ABSTRACT
Underground tunnels are widely used in hydropower, traffic, mining and military engineering to ensure the tunnel safety, lining is applied in the tunnel. The closed-form solutions for unsupported tunnel at great depth have been proposed for single circular tunnel (Kirsch 1898, Hefny 1999) and tunnels with complex geometry, such as elliptic tunnel, rectangular tunnel, semi-circular tunnel, inverted U-shaped tunnel and notched circular openings (Lu & Zhang 2007). The complex function method developed by Muskhelishvili (1963) is especially suitable for solving underground tunnel problems.

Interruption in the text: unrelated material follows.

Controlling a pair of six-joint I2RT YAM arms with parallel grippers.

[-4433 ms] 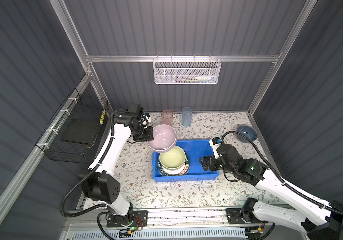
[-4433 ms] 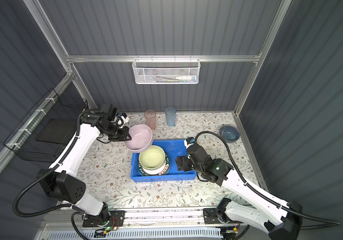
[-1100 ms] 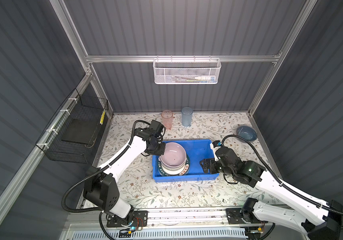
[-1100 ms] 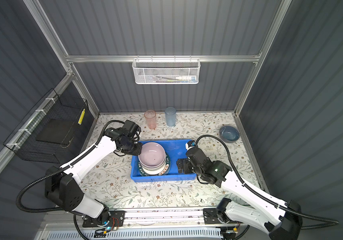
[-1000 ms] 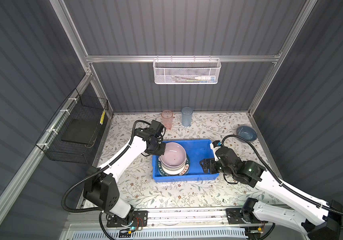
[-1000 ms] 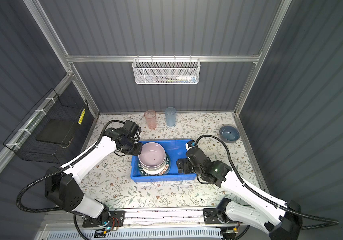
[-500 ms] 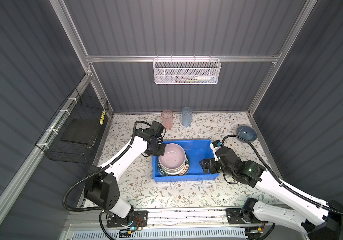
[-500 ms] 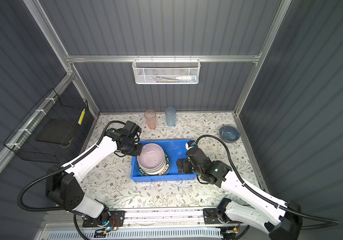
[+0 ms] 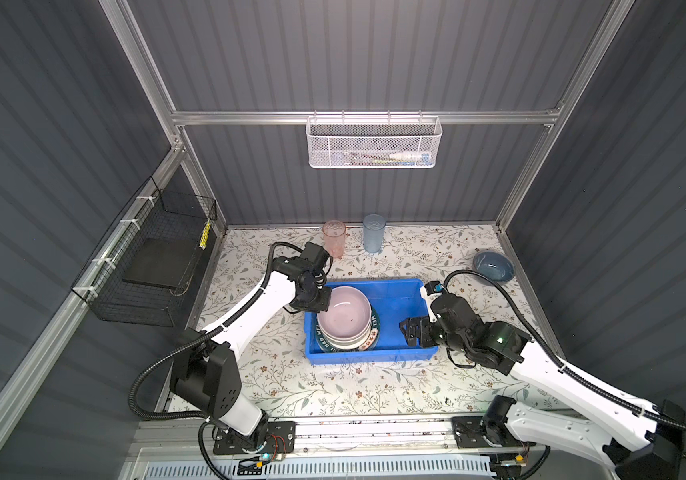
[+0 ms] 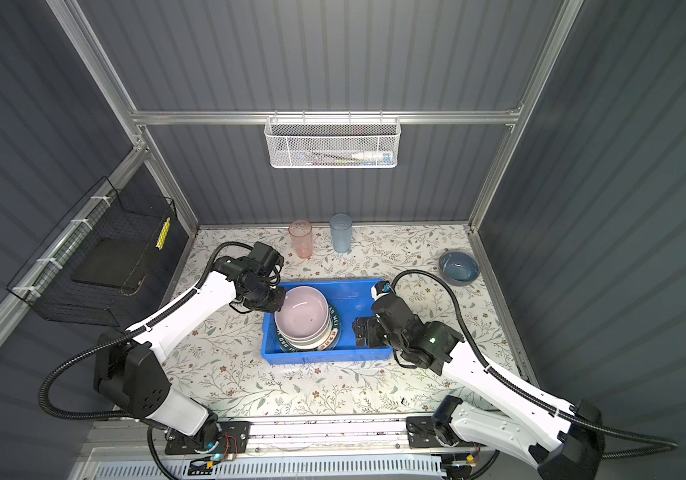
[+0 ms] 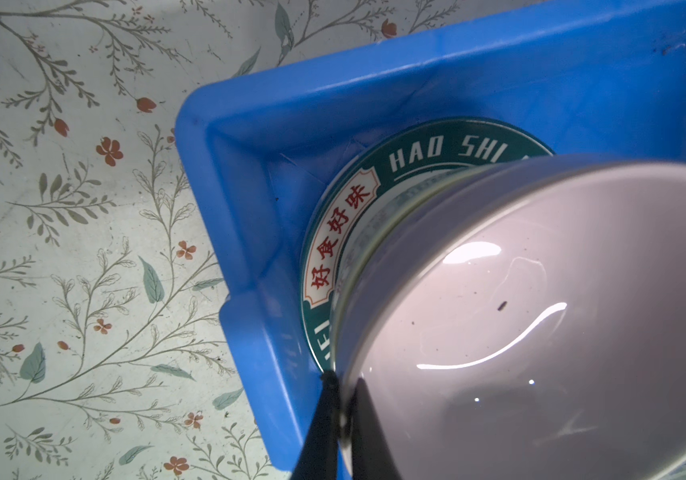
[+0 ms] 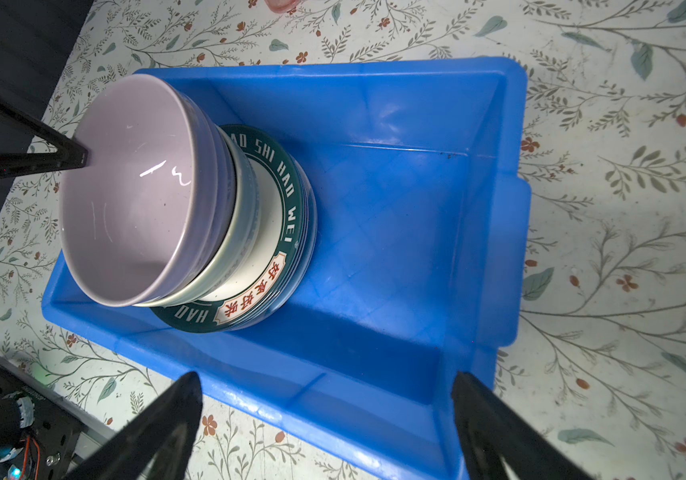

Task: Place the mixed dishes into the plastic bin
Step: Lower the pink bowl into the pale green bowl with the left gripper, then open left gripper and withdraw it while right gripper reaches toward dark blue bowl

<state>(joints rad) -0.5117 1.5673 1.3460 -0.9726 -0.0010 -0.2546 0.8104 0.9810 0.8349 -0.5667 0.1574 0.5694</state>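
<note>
Two white robot arms reach over a floral table point(image 9: 333, 386), seen from above. L claw point(image 11: 343, 386) is pinched narrow on the rim of the lilac bowl point(image 12: 133, 208). Its wrist view shows one black finger point(image 11: 320, 428) outside the bowl wall & one inside, w/ the rim between them.

The lilac bowl sits nested in the pale-green bowl point(image 12: 243, 195), which rests on the green lettered plate point(image 12: 287, 183). More plate edges show under that one, but their patterns are hidden. The whole stack stands in the L end of the blue plastic bin point(image 9: 399, 299), which sits mid-table in both top views. The R half of the bin floor is bare.

R claw point(image 12: 326, 378) is spread wide & holds nothing. It is at the bin's R end w/ its tips over the bin wall; can't tell if they touch it.

Outside the bin:
- The pink tumbler point(image 9: 334, 237) & blue tumbler point(image 9: 374, 232) stand upright, side by side, near the back wall.
- The L arm's wrist sits between the pink tumbler & the bin.
- The dark-blue bowl point(image 9: 493, 266) is near the back R corner, well apart from the bin.

A white mesh basket point(image 9: 373, 143) hangs on the back wall & a black wire basket point(image 9: 154, 266) on the L wall, both off the table.
</note>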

The complex function method can be applied to find the stress solutions not only for single tunnel in arbitrary shape, but also for multiple tunnels with arbitrary shape (Lu & Zhang 1997, Zhang et al. 2001). As for elastic solutions for deep supported tunnels,
the plane strain problem associated with a single circular tunnel with ring lining in an infinite domain has been studied in depth (Bulychev 1982, Lu et al. 2011). Theoretically, the solutions based on plane strain can only be applicable to the situation that lining is applied immediately after excavation and no deformation occurs in the surrounding rock mass before that. In fact, after the tunnel is excavated by a certain length and before the lining is applied, some deformation has occurred in the surrounding rock mass. After lining installation, as the working face is advanced, the surrounding rock mass experiences
further deformation and leads to forces on the lining. Although the support delay process was considered by Bulychev (1982) and Wang & Li (2009), some limitations still exist (Lu et al. 2011). After the tunnel is excavated, some instantaneous
elastic deformation occurs in the surrounding rock mass, however, the deformation is not finished. The amount of deformation completed is related to the distance between the working face and the supported section. This is due to the spatial constraint effect exerted by the unexcavated rock mass in front of the working face. Within a certain distance from the working face, the displacement in the surrounding rock mass varied with the distance (Li & Liu 1982, Zhu & Lin 1987). Lu et al. (2011) considered the displacement release coefficient according to the distance between the working face and the supported section. If the deformation in the surrounding rock mass before the lining installation is known, the analytic stress solutions for a circular pressure tunnel at great depth can be obtained based on the assumptions of plane strain. The pure bond condition where there is continuity
of the normal stresses and displacements as well as the tangential shear stresses and displacements along the lining/rock interface was implemented by Bulychev (1982), Lu et al. (2011).